### Action item
Reproduce the entire listing below exactly.
=== Dataset section ===
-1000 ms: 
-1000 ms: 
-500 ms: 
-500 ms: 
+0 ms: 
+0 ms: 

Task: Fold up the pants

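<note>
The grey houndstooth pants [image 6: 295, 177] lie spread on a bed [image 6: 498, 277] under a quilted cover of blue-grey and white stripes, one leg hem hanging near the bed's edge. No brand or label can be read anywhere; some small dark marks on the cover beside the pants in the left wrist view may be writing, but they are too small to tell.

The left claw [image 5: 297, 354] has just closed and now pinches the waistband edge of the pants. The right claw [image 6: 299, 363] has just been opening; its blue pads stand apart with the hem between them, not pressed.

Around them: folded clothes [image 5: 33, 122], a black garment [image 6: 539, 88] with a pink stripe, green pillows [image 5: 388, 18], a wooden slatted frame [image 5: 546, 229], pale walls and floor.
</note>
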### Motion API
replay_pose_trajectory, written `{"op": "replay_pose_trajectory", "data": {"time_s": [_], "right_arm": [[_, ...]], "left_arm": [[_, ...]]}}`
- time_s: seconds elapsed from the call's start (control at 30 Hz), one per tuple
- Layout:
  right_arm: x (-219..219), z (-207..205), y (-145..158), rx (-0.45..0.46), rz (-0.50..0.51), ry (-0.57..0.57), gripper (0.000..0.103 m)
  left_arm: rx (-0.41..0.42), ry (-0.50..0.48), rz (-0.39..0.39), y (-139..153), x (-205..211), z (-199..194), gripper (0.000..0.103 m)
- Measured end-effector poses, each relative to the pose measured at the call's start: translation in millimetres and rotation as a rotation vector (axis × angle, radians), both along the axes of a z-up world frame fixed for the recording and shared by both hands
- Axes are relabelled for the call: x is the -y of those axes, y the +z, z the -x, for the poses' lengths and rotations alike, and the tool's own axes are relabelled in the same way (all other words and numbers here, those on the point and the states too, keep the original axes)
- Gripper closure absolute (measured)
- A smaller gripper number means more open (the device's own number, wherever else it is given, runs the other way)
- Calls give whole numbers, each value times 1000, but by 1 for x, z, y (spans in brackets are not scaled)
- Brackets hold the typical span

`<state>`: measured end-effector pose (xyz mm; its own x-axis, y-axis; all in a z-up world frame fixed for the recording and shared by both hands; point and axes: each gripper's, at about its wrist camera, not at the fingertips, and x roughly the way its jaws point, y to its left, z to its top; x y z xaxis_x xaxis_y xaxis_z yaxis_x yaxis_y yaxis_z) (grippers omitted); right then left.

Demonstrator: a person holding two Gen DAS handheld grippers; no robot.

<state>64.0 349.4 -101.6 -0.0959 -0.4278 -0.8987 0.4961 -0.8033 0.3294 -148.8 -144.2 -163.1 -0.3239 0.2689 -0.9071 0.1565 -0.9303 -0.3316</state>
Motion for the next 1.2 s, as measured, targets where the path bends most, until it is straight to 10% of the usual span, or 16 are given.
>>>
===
### Result of this exercise
-1000 ms: 
-1000 ms: 
-500 ms: 
-500 ms: 
+0 ms: 
+0 ms: 

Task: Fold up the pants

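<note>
The grey houndstooth pants [image 6: 295, 177] lie spread on a bed [image 6: 498, 277] under a quilted cover of blue-grey and white stripes, one leg hem hanging near the bed's edge. No brand or label can be read anywhere; some small dark marks on the cover beside the pants in the left wrist view may be writing, but they are too small to tell.

The left claw [image 5: 297, 354] has just closed and now pinches the waistband edge of the pants. The right claw [image 6: 299, 363] has just been opening; its blue pads stand apart with the hem between them, not pressed.

Around them: folded clothes [image 5: 33, 122], a black garment [image 6: 539, 88] with a pink stripe, green pillows [image 5: 388, 18], a wooden slatted frame [image 5: 546, 229], pale walls and floor.
</note>
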### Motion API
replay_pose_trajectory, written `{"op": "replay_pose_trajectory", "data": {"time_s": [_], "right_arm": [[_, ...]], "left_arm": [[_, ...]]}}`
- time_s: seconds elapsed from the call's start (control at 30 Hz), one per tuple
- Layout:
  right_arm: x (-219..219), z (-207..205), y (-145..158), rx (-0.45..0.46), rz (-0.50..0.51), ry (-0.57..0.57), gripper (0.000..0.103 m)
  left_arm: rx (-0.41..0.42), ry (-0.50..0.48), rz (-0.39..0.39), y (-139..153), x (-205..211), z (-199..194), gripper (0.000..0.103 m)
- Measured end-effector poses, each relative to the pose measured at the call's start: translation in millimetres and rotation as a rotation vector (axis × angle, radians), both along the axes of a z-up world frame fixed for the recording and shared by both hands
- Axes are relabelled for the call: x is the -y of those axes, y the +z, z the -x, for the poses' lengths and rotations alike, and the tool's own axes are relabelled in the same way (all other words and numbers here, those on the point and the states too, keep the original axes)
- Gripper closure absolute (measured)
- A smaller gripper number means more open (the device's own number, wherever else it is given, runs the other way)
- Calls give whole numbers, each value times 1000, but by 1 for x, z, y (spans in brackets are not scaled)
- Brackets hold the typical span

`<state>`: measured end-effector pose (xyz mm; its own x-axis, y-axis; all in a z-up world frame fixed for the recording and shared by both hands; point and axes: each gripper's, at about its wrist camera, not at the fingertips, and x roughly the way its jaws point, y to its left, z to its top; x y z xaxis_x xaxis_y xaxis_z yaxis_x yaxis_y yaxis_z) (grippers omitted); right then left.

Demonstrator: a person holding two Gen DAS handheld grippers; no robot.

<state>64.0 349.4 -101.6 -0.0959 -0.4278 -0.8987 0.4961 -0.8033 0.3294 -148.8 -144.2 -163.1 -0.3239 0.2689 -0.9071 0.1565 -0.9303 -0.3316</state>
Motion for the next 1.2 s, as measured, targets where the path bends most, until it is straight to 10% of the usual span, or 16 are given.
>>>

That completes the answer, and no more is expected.